Repeat nothing but the lines below running from the one containing "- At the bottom" to the one containing "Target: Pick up". Keep both end lines.

────

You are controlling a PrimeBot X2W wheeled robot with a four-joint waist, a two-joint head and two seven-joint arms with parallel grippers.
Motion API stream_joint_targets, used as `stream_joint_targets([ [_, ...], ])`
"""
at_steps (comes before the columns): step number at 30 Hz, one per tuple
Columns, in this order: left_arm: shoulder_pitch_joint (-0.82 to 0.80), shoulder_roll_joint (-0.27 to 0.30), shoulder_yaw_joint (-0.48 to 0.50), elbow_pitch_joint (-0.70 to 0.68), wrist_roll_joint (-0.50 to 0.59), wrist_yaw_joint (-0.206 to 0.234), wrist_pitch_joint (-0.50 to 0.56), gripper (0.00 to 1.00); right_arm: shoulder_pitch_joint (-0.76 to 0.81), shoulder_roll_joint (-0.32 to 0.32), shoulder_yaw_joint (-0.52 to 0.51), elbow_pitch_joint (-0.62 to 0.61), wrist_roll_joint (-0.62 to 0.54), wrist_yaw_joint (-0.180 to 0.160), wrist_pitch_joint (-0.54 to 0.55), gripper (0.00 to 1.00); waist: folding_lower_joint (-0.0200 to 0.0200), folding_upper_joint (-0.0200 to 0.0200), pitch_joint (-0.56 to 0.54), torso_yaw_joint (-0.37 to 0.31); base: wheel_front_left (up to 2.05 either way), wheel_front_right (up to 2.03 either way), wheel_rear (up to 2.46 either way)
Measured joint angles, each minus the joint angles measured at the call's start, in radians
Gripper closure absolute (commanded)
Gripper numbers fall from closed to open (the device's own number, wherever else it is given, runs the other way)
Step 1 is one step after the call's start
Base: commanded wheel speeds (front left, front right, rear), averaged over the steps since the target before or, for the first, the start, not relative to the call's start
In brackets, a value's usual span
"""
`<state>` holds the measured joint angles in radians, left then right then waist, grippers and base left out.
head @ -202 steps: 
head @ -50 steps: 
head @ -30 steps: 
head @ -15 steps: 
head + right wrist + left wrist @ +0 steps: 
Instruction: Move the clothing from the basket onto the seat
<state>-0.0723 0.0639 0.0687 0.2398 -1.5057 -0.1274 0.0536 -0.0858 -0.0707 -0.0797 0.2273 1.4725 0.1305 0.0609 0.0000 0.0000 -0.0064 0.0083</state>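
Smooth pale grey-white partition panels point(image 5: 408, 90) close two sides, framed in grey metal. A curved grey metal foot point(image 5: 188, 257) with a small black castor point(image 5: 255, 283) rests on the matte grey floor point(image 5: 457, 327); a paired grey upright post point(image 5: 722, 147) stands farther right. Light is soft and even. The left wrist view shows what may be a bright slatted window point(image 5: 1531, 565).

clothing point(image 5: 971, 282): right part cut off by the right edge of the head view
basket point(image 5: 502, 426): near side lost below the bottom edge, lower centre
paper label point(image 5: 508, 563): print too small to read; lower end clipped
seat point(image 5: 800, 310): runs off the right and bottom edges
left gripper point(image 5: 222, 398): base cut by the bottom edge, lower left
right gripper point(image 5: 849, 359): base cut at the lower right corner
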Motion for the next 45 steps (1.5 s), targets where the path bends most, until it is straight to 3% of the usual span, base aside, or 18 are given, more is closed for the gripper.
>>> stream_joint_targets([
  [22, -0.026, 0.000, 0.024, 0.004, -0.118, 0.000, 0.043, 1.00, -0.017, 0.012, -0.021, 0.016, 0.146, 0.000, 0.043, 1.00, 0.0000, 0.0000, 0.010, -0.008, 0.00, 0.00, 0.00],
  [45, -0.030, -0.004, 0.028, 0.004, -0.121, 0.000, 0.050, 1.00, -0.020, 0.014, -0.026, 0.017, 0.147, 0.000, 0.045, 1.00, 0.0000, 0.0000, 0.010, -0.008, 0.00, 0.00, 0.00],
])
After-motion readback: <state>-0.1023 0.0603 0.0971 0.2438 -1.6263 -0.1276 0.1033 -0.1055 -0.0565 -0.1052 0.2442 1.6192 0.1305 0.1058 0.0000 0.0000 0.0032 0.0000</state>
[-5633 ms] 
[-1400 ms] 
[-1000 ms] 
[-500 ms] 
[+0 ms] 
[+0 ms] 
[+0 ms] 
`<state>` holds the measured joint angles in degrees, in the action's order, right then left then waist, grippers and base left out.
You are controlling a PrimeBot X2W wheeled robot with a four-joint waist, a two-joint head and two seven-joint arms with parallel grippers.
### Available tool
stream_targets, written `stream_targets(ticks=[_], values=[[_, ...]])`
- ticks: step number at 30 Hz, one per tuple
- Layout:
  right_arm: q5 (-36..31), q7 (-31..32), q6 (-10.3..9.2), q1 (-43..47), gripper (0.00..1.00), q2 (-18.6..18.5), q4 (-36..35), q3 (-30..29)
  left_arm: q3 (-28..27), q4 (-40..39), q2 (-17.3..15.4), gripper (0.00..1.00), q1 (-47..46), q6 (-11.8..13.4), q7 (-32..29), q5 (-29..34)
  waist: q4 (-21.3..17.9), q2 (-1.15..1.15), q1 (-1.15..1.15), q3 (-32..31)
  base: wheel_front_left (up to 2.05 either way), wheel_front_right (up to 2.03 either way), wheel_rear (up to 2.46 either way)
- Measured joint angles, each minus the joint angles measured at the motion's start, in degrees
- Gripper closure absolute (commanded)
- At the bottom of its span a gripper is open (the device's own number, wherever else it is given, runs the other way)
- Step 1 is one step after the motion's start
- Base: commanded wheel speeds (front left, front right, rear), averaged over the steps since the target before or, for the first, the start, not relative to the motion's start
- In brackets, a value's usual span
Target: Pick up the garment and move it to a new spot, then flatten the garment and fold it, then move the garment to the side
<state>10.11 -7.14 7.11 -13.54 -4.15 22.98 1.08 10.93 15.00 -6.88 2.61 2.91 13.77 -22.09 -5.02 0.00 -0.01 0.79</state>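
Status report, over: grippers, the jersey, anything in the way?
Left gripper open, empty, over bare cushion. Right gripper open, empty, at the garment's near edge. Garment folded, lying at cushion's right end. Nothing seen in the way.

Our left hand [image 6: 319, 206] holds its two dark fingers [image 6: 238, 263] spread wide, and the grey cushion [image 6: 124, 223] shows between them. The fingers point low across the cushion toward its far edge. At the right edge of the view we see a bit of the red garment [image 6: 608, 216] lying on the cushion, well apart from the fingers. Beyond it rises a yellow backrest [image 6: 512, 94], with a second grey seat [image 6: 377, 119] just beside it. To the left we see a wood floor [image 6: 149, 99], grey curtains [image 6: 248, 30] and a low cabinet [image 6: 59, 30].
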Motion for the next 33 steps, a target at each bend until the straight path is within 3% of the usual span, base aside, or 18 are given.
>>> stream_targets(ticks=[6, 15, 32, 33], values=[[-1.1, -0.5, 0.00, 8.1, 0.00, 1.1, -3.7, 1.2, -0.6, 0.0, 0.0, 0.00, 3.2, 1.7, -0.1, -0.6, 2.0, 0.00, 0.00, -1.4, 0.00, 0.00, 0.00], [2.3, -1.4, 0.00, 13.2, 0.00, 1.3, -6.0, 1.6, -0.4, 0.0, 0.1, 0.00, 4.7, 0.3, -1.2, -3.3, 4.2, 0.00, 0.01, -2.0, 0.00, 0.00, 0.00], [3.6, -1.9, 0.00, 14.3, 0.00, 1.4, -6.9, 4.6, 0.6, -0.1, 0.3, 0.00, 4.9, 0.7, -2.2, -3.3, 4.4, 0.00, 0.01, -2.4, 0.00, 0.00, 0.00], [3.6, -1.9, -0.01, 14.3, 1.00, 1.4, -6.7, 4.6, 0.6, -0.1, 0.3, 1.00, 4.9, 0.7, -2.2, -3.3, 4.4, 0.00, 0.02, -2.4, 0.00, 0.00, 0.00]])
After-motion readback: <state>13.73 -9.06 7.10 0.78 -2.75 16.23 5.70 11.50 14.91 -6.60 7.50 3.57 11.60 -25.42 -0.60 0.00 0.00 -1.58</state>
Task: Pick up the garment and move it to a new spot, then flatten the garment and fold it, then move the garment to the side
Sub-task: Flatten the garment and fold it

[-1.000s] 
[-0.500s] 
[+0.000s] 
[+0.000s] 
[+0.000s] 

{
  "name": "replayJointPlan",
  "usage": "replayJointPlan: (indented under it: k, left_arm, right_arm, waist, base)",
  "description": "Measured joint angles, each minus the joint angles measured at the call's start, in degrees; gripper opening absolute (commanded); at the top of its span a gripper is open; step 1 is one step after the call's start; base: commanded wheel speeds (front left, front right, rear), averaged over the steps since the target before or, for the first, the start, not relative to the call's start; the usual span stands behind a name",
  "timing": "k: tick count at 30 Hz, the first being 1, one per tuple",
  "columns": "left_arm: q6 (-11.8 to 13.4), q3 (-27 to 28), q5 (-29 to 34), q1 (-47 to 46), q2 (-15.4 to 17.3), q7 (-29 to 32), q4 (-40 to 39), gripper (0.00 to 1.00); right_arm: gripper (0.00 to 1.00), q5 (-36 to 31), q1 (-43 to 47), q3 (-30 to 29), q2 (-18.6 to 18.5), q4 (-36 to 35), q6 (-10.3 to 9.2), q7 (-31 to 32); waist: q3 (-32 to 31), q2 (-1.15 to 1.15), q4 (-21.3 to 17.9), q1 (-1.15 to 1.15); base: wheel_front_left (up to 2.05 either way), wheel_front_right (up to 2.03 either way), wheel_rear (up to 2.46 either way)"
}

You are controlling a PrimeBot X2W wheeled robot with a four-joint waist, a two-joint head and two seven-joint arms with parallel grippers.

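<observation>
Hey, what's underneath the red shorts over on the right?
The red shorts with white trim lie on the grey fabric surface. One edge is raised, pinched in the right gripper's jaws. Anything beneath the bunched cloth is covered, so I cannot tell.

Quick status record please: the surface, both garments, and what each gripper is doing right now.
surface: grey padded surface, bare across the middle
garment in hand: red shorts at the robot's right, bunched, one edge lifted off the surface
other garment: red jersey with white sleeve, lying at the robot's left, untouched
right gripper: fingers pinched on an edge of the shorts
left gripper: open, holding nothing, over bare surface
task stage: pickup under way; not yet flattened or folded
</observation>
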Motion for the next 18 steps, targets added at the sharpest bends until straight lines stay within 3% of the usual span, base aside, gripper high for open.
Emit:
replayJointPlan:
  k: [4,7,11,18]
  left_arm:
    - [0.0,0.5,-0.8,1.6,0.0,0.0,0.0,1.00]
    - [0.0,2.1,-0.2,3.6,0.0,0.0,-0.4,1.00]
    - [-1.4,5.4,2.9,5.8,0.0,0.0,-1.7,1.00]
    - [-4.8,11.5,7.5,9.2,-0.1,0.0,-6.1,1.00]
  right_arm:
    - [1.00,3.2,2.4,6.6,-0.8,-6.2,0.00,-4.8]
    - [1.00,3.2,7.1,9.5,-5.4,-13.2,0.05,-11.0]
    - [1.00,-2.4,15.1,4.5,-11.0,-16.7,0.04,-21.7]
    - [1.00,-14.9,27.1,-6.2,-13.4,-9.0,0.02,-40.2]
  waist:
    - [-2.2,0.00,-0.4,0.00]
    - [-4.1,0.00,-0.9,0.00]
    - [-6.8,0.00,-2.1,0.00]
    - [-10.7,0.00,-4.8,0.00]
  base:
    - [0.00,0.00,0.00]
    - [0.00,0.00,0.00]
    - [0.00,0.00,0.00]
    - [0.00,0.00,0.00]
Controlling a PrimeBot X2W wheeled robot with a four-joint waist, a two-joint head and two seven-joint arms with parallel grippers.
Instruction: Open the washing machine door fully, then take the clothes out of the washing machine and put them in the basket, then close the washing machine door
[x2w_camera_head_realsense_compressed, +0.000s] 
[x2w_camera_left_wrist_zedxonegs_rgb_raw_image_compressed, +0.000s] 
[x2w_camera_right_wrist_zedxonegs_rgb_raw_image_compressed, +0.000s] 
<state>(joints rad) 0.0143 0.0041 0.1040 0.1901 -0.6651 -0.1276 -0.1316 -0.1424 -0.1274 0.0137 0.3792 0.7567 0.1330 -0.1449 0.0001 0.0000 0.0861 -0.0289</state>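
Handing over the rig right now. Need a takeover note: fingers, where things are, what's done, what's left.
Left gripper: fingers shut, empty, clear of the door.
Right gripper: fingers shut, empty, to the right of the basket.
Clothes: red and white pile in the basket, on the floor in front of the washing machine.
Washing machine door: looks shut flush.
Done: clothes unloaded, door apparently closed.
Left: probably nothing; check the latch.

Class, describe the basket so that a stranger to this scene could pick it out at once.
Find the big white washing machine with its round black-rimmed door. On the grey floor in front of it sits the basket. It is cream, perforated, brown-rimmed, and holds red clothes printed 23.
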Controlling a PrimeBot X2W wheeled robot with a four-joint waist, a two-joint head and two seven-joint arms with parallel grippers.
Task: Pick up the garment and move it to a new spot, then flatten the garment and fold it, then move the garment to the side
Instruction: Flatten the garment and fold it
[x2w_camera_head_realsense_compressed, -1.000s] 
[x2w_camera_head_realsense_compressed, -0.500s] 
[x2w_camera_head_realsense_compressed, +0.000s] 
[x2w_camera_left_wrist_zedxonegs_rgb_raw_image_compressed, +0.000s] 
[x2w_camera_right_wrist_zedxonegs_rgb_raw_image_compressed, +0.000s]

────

**EXERCISE OUTPUT**
- At the bottom of its span a gripper is open (the device's own number, wherever else it is given, runs the other way)
- Step 1 is one step after the motion's start
- Base: commanded wheel speeds (front left, front right, rear), averaged over the steps since the target before or, for the first, the start, not relative to the motion's start
- In brackets, a value's usual span
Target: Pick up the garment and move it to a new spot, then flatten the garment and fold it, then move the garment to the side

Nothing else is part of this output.